**Instructions for the task**
Starting at the line below holding "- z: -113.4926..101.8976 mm" and stopping at the line holding "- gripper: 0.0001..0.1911", print every line exactly, both ends included, and leave the rest out.

**Dataset section**
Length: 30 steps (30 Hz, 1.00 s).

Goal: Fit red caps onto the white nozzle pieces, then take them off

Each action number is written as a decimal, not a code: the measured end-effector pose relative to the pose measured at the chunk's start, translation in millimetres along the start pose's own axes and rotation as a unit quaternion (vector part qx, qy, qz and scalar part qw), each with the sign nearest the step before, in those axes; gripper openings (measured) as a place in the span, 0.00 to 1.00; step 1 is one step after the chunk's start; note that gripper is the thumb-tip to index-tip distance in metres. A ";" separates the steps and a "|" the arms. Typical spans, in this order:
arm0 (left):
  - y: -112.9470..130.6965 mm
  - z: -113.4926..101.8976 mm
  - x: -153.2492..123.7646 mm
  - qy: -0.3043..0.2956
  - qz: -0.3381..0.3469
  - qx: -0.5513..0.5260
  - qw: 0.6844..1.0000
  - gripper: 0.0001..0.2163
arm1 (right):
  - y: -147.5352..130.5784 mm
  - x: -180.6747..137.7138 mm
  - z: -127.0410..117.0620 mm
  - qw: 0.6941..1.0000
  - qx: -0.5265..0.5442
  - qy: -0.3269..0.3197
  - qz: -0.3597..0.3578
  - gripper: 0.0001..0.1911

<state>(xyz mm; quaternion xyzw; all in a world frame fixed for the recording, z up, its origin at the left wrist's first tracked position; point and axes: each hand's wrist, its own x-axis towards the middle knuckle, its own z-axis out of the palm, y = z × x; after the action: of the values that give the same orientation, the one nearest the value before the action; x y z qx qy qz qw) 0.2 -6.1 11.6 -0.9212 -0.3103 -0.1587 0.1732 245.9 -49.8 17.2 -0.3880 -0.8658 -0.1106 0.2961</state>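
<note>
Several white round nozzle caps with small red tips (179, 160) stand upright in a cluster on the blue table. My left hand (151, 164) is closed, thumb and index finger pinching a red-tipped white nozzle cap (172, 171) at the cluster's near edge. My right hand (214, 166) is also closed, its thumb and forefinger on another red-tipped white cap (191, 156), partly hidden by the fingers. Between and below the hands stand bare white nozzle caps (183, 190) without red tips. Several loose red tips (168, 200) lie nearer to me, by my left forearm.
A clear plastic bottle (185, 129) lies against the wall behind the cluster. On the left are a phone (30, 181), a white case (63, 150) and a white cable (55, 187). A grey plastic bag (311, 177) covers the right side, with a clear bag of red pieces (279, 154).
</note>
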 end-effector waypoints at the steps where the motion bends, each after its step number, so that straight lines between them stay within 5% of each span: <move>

**Solution to this problem**
  - z: -113.4926..101.8976 mm
  - x: -153.2492..123.7646 mm
  - qy: -0.3043..0.2956
  - qz: -0.3381..0.3469
  - qx: -0.5513..0.5260
  - qw: 0.6844..1.0000
  - gripper: 0.0001..0.2163
arm1 (right):
  - y: -147.5352..130.5784 mm
  - x: -180.6747..137.7138 mm
  - z: -127.0410..117.0620 mm
  - qw: 0.6941..1.0000
  - qx: -0.5265..0.5442
  - qy: -0.3269..0.3197
  - qz: -0.3597..0.3578
  - gripper: 0.0001..0.1911

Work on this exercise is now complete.